» LISTED RECORDS:

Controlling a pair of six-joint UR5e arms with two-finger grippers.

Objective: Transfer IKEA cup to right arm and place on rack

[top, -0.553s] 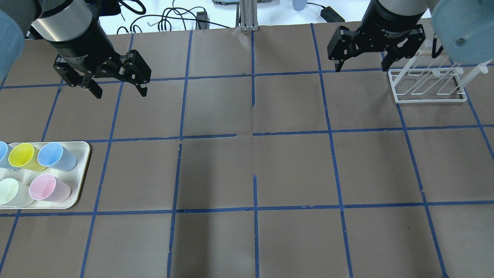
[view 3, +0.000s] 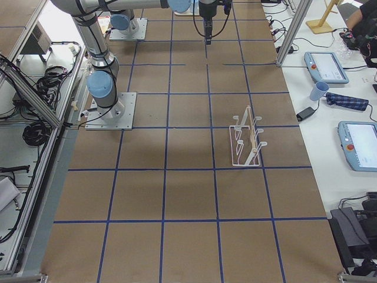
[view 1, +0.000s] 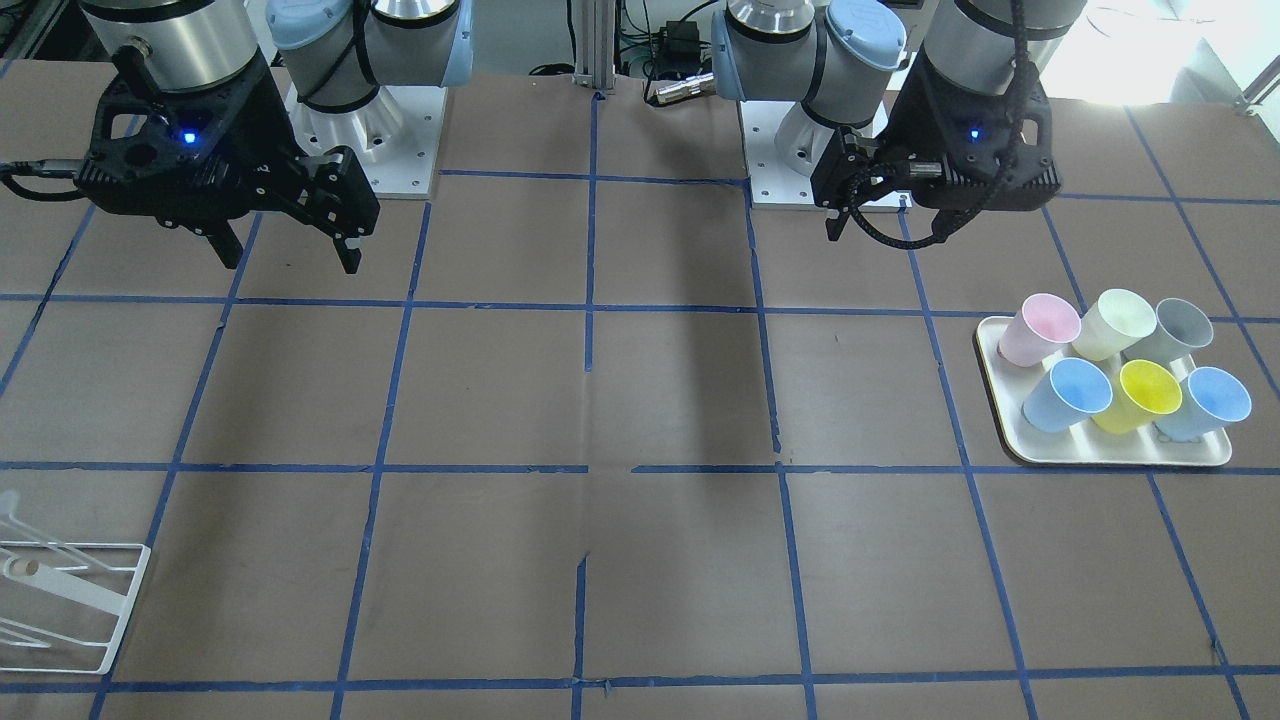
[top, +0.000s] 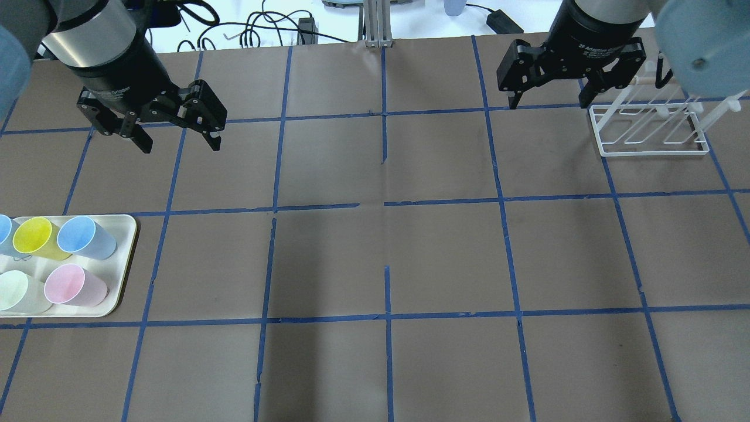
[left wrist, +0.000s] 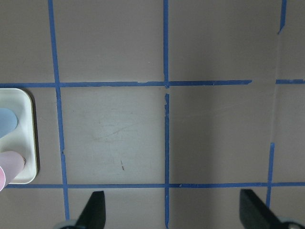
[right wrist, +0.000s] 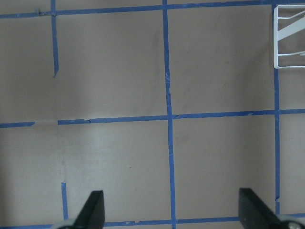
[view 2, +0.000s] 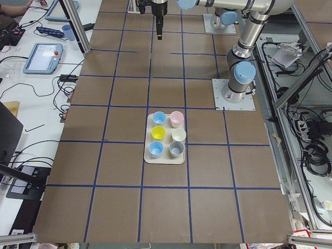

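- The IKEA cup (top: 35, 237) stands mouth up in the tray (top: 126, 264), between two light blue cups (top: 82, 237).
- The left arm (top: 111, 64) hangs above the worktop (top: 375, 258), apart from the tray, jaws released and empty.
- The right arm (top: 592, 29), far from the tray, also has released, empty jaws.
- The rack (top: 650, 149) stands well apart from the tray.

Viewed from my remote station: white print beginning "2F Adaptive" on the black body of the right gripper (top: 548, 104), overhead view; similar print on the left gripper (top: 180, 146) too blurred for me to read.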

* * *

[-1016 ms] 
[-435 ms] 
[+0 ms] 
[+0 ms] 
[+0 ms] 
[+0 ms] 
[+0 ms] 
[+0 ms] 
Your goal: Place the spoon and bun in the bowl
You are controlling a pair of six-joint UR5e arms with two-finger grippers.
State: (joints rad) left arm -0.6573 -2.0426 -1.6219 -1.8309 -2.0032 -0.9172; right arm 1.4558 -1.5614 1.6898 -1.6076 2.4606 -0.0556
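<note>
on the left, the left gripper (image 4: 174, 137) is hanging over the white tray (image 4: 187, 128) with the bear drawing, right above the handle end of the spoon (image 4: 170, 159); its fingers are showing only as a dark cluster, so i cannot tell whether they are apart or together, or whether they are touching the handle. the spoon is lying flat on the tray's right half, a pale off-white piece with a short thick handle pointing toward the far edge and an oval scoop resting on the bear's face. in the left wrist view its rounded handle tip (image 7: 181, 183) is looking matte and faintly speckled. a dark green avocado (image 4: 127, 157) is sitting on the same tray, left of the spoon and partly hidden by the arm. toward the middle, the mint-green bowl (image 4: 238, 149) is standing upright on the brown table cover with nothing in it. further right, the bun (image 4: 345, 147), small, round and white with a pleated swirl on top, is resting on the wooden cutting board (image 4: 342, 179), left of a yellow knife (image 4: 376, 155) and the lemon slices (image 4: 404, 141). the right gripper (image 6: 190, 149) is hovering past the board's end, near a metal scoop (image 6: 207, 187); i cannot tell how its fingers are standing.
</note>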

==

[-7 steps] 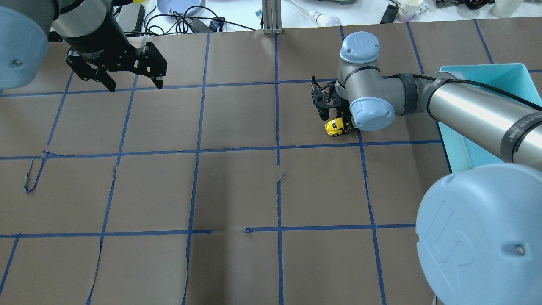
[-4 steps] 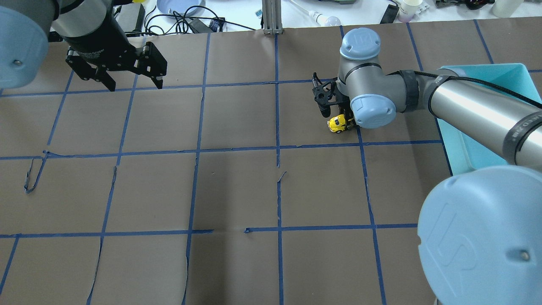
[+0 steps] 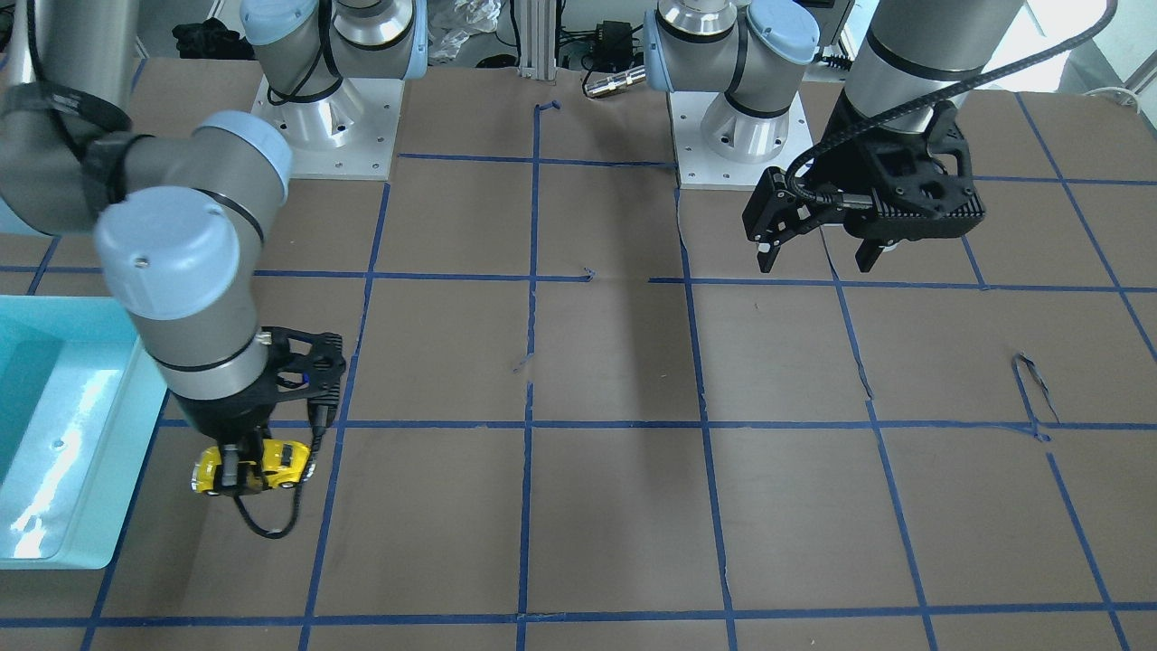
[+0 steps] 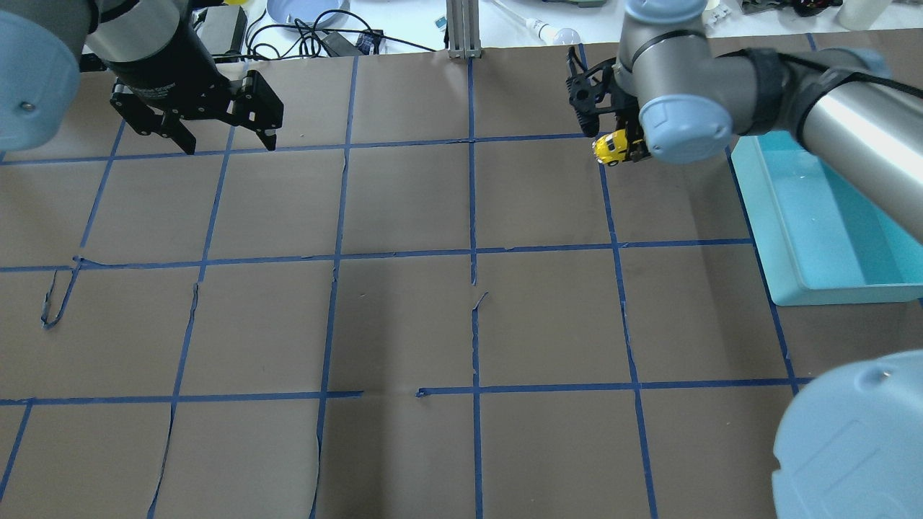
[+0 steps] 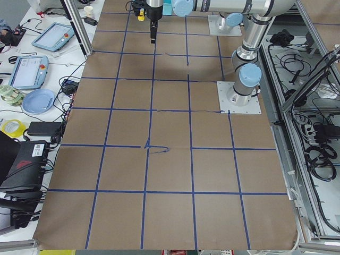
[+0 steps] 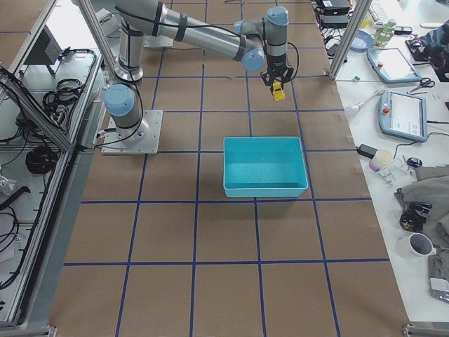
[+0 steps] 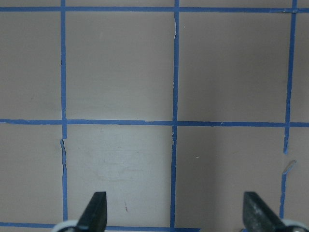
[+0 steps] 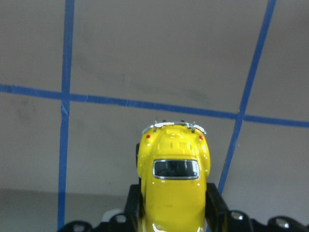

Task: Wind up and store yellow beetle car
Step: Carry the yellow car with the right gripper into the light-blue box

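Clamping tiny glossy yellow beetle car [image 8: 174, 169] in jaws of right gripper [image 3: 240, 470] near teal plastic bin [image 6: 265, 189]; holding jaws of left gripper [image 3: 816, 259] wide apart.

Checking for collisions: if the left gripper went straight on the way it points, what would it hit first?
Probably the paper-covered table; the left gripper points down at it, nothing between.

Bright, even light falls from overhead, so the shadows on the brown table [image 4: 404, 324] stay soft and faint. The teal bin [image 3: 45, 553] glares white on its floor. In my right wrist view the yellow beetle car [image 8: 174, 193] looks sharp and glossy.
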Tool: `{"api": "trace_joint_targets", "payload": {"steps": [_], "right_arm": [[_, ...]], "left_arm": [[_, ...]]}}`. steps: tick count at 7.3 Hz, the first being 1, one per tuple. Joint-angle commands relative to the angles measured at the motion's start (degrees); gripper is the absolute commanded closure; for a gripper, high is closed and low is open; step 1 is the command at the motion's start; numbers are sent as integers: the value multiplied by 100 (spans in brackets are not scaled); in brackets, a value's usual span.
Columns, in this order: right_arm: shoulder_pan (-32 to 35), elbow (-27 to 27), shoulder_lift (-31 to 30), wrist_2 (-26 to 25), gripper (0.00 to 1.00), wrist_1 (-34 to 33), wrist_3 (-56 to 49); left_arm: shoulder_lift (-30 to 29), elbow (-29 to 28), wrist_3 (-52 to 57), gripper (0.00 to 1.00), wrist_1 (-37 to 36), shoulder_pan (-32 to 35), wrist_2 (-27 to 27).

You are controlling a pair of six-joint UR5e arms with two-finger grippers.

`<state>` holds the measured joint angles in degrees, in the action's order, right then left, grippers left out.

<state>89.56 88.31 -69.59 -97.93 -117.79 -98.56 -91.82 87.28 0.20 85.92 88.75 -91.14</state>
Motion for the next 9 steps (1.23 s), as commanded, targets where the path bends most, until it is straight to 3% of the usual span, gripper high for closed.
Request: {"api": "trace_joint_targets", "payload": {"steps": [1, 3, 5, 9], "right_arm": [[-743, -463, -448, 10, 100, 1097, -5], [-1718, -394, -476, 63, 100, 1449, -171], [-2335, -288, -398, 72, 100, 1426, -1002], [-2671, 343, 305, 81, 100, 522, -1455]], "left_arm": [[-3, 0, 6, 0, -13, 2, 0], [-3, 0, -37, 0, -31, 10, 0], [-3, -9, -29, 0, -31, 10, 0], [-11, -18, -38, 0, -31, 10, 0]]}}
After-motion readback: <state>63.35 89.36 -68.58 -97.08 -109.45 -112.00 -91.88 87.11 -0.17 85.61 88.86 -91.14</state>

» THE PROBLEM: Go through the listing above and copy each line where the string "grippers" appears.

» SOLUTION BELOW:
Controlling a pair of six-joint UR5e arms with two-finger grippers.
You are controlling a pair of six-joint UR5e arms with two-finger grippers.
You are controlling a pair of six-joint UR5e arms with two-finger grippers.
`<state>` holds the measured joint angles in degrees, in the action's order, right then left, grippers left out.

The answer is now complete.